The short answer is: no. While high school football and basketball state tournaments are popular and well-followed in certain parts of the country, they only really register on a regional scale (organizing a nationwide competition that includes teams from all 50 states would be difficult and expensive due to the size of the country). Plus, high school sports are rarely played during the summer.
The closest thing I can think of is the Little League World Series, which takes place every August in Williamsport, Pennsylvania.
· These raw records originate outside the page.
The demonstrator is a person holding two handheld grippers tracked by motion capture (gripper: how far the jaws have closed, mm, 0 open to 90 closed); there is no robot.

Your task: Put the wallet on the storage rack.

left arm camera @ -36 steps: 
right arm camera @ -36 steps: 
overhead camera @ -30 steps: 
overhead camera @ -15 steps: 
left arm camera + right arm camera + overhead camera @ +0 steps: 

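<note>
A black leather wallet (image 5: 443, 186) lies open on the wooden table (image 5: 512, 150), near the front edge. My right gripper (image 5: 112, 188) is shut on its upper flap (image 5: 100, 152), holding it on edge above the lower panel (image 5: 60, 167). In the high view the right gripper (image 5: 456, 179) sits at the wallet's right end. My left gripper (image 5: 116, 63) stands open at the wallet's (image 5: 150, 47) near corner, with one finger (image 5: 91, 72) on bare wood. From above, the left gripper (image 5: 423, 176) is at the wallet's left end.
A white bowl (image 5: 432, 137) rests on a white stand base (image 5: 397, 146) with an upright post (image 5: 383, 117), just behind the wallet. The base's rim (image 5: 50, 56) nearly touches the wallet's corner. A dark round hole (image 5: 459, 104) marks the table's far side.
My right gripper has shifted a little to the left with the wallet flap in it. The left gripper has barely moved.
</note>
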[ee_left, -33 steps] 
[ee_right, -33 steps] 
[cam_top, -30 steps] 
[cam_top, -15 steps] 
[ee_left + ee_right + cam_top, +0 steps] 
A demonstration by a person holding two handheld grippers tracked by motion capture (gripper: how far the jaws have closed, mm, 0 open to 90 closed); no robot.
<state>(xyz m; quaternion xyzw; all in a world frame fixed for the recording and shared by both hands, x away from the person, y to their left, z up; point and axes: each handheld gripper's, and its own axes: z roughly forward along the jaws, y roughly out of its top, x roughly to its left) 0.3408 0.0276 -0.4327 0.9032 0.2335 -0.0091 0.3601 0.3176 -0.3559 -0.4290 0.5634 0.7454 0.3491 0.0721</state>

Little League Baseball is a youth baseball organization for 10 to 12 year olds with member clubs all over the world. The winners of 16 qualifying tournaments (eight from America, eight from areas outside the U.S.) go on to represent their region at the LLWS. Like Koshien, the LLWS has its own hallowed ballpark: Howard J. Lamade Stadium, which has been hosting little league games for nearly 60 years and can seat around 30,000 fans if you count the many that enjoy watching from the large grass hill in the outfield. The tournament is broadcast live on ESPN and many of the young participants have gone on to play in the Major Leagues, including Gary Sheffield, Jason Varitek, and Yusmeiro Petit (the only player to ever win the LLWS and World Series).
Despite taking place in America, it’s actually teams from other countries that have fared better over the contest’s 71-year history. The Japanese team is actually the second-most successful LLWS club, their 11 championships (including five since 2010) trailing only behind Taiwan’s 17.
However, while most casual American sports fans are familiar with the event, to most it’s still not much more than an afterthought: something to put on TV in the background during an otherwise dead period in the American sports calendar (unless of course there is a big scandal surrounding the tournament, as there was in 2001 and 2014).